After the concert, musicians and Vänskä seemed both tired and pleased.

It should be noted, however, Vänskä didn’t have much time to rest on his laurels. Following the concert, the maestro was in his Orchestra Hall study, working with his clarinet.

He’s performing as a “special guest’’ at a concert at Ted Mann Concert Hall at 2 p.m. Sunday with the Artymiw-Keefe-Smith Trio. He’s obviously nervous about the performance.

And then, of course, there’s his status with the Minnesota Orchestra.

“I have no announcements to make,’’  he said.

Does that mean that there are ongoing negotiations, he was asked.

“Yep,’’ he said.

Comments (4)

  1. Submitted by Mark Carter on 03/28/2014 - 10:44 pm.

    Beutifully put

    Thanks Doug for perfect summation of the stats quo.
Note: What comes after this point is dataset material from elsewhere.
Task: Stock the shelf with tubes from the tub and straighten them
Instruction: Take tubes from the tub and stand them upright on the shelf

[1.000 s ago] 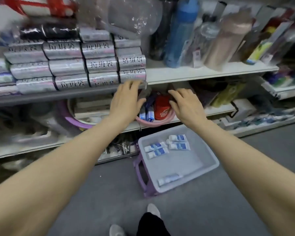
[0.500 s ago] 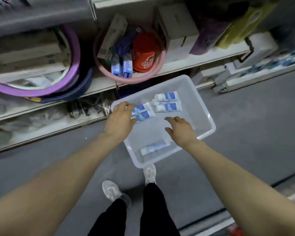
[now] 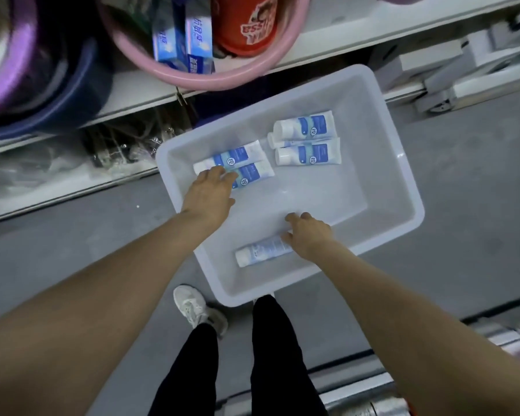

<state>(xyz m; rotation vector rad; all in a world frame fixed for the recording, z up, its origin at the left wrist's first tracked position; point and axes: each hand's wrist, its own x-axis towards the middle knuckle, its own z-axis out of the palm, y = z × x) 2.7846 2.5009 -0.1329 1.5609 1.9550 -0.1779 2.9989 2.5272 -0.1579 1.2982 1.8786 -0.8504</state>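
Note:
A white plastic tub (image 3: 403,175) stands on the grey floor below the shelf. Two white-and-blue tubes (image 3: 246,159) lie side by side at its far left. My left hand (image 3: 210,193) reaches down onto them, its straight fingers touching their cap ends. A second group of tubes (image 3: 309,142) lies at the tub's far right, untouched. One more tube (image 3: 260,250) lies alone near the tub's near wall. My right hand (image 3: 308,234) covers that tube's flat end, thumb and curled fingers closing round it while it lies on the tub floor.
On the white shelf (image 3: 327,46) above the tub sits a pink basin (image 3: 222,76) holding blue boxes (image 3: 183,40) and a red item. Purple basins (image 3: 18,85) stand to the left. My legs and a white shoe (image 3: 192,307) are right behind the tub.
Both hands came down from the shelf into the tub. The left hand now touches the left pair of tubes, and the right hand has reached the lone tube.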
I have just heard the concert on KCRB Bemidji. I can’t believe what Osmo Vanska has achieved in one week of rehearsals. We absolutely must persuade the board to do what it takes to get out Music Director back. I’m actually very optimistic about the future if that happens. The along with great music we can create a new more sustainable business plan by presenting this great institution to the world.

  2. Submitted by David Markle on 03/29/2014 - 11:40 am.

    Distorted Relations

    The lockout has left a wake of distortion in relations between the orchestra board, the players, the administration and the public. (And probably in relations between board members.) I feel very strongly that Osmo should be rehired, that it would be the best course of action for everyone. I think it fairly likely to happen. But the lockout and principled stand of the musicians has tended to create a “St. Osmo,” a kind of distorted relation or perception that would forestall constructive criticism of–for example–programming, or ways to effectively present new and recent American music, concerns that are more the responsibility of the music director than of the board or administration.

  3. Submitted by george jaquith on 03/30/2014 - 01:00 pm.

    I was 12 when Maestro Stan came from Poland to Minneapolis, and have been a dedicated supporter of the ORCHESTRA since then. All of the conductors have brought their own unique stamp and greatness to us, but it is OSMO who has perhaps done the most to excite, inspire and motivate us. May we press the MOA Board to swiftly appoint OSMO as our director. As it takes the whole community to raise a child, according to the African saying, it will take all of Minnesota to secure the future of the ORCHESTRA. In the process may we see a growth of music education and a love for all the arts in Minnesota.

    Thank you to those in the MOA who opposed the lockout. It must have been difficult to express onself in a repressive atmosphere. A new day is coming with Vanska and the dedicated musicians. Thanks also to reporters like Doug Grow who love the arts and go behind the scenes.

  4. Submitted by Steve Mayer on 04/01/2014 - 12:34 pm.

    New governance for the Orchestra

    A few months ago I thought the only resolution to the crisis would be if 1) Henson would be fired, 2) Osmo would be brought back, and 3) the Board would resign and be replaced with people of a completely different sensibility. We’re making progress! It’s unforgivable that the Board, allegedly the best and the brightest of the community, cannot figure out how to govern this nonprofit organization. They seem to think that it should be governed like a business! So naturally, bankruptcy is an option, just as it is in the business world. Slashing salaries and benefits is an option, just as it is in the business world. Making decisions in an authoritarian manner disrespectful of the employees and the communities is the mode, just as it is in the business world. The crime of the last 100 years is the belief, foisted on all of us by the business community, that only the business sector knows how to do things successfully, and the solution to society’s problems can be solved only if one approaches them in a business-like manner. This is totally bogus, and 180 degrees from the truth. A different governance model is called for.